BENÇÃO APOSTÓLICA. Pastor Cosme Felippsen orou ao lado de líderes espíritas, católicos e de religiões afro pelo carnaval na Marques de Sapucaí
O engenheiro PHd e palestrante Álvaro Vargas aponta que as igrejas cristãs estão esvaziando não apenas no Brasil, mas em todo o mundo; líder espírita, ele aponta três causas principais para o fenômeno, típico da sociedade líquida do século XXI:
- 1 – o fracasso das religiões institucionalizadas em atender as necessidades espirituais de seus adeptos;
- 2 – a evolução da sociedade que refuta seitas baseadas em dogmas que agridem a lógica e o bom-senso;
- 3 – a obsessão espiritual coletiva que se instalou na sociedade, as almas dos homens moralmente fracassados.

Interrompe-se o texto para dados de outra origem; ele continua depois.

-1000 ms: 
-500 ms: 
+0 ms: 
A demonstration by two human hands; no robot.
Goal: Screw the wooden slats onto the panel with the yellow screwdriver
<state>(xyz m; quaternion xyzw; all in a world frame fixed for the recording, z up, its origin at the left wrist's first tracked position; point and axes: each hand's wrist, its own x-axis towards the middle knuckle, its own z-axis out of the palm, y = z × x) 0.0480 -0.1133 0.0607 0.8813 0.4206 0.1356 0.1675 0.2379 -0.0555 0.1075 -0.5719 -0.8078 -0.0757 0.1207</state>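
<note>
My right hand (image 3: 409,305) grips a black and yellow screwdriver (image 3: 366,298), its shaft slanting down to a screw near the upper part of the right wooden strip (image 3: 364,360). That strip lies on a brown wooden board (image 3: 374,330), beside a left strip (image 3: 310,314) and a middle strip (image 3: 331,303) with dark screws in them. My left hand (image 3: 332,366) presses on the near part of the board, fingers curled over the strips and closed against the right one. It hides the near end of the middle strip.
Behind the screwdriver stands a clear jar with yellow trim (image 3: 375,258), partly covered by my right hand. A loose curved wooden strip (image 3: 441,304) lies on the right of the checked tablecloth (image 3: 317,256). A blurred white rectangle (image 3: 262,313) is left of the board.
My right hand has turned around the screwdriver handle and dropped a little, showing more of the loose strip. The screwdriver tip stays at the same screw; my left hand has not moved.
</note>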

“Agride a nossa inteligência, a crença em que a origem da Humanidade partiu de apenas um casal, Adão e Eva, expulsos do paraíso por Deus quando comeram a maçã proibida. Conforme as informações científicas disponíveis, a evolução do homem levou mais de um milhão de anos, refutando este criacionismo bíblico. Essas seitas religiosas também assumem que a Terra foi criada em sete dias, quando foram necessários bilhões de anos para concluir a sua formação. Estes dogmas religiosos ainda agridem o bom senso quando advogam a existência de um céu ocioso e contemplativo para os eleitos, condenando ao inferno eterno os pecadores, num desmentido da sabedoria e do amor da Divindade”, diz Álvaro Vargas, em artigo de 2024.
A postura dos pastores Henrique Vieira e Cosme Felippsen ainda enfrenta forte resistência entre os líderes evangélicos; mas, se choca a crentalhada mais conservadora, pelo menos abre a perspectiva de que os evangélicos não estão isolados do mundo e pretendem abrir-se às experiências do terceiro milênio, após dois mil anos de uma espera pela vinda de um ser celestial que não se concretizou.
E enquanto ele não vem, há um mundo para se viver.